Records from a data source
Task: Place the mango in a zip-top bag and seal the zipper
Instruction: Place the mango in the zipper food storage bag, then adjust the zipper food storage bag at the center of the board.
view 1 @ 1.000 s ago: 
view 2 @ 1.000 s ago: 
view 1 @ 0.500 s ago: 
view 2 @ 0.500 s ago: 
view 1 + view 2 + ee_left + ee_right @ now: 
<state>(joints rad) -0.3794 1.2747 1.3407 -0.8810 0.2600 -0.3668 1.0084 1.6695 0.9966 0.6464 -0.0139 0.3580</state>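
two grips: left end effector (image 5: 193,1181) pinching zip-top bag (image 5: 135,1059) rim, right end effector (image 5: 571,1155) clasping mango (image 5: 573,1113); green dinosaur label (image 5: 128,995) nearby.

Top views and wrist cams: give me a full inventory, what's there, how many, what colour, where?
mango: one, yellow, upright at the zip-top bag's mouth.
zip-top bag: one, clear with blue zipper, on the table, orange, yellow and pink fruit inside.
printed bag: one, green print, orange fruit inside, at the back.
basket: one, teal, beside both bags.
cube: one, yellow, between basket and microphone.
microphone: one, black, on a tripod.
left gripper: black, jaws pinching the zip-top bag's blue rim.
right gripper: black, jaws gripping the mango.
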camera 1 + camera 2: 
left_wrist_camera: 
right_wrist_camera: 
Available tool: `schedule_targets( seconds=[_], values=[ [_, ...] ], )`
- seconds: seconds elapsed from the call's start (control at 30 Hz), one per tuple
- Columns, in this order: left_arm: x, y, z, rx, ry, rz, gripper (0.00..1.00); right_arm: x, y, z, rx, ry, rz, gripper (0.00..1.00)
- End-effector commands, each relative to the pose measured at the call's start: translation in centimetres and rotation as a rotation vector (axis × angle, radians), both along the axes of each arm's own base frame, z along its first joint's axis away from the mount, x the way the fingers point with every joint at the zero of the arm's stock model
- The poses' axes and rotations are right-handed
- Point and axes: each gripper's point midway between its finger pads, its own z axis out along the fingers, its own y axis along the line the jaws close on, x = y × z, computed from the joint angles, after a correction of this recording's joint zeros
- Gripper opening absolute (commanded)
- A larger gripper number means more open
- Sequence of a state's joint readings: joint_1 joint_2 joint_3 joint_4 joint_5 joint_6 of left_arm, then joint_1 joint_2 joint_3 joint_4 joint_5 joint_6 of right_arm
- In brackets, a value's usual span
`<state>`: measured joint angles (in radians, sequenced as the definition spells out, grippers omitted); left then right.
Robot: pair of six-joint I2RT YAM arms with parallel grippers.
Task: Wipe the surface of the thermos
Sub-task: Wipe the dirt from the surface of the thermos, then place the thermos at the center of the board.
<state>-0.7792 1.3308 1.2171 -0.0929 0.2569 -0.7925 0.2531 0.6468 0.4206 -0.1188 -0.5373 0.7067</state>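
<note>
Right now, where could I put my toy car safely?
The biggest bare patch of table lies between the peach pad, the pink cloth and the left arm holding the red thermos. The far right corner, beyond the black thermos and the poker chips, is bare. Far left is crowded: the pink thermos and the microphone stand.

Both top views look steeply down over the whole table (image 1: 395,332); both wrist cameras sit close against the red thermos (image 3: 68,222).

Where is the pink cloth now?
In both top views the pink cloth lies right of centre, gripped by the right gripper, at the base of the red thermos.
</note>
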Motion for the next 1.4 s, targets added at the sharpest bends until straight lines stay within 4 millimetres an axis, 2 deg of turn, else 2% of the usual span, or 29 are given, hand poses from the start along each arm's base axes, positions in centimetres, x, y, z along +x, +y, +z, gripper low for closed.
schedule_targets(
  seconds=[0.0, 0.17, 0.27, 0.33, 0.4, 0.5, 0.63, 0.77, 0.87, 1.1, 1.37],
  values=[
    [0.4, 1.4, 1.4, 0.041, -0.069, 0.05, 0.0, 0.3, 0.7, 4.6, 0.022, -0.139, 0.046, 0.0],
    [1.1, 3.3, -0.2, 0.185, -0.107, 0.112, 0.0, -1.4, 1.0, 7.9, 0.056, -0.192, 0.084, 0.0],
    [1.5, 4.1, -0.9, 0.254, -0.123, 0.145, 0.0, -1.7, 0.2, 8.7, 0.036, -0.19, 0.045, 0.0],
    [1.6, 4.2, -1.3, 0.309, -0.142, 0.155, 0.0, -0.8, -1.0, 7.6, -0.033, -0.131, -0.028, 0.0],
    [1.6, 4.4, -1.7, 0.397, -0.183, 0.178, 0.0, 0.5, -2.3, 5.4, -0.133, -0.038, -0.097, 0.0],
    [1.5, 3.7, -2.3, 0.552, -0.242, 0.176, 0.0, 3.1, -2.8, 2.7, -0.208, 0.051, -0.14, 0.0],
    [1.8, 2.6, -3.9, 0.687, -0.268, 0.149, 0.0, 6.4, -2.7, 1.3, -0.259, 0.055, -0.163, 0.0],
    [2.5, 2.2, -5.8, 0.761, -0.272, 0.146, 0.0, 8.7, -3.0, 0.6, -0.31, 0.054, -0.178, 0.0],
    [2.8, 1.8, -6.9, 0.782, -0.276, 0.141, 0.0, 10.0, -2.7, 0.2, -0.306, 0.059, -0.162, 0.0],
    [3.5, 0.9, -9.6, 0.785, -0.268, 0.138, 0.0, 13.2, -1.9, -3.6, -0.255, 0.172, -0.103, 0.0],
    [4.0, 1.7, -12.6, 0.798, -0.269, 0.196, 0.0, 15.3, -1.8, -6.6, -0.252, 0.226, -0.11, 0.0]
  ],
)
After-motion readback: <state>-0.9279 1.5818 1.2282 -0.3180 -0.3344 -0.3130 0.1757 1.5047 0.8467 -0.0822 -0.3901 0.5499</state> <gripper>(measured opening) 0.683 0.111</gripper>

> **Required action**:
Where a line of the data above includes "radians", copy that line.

> **Answer section**:
- End-effector commands, each relative to the pose measured at the call's start: translation in centimetres and rotation as a rotation vector (axis × angle, radians), both along the axes of each arm's own base frame, z along its first joint's axis away from the mount, x the way the fingers point with every joint at the zero of the arm's stock model
`<state>`: measured joint angles (in radians, sequenced as the definition spells out, grippers omitted); left then right.

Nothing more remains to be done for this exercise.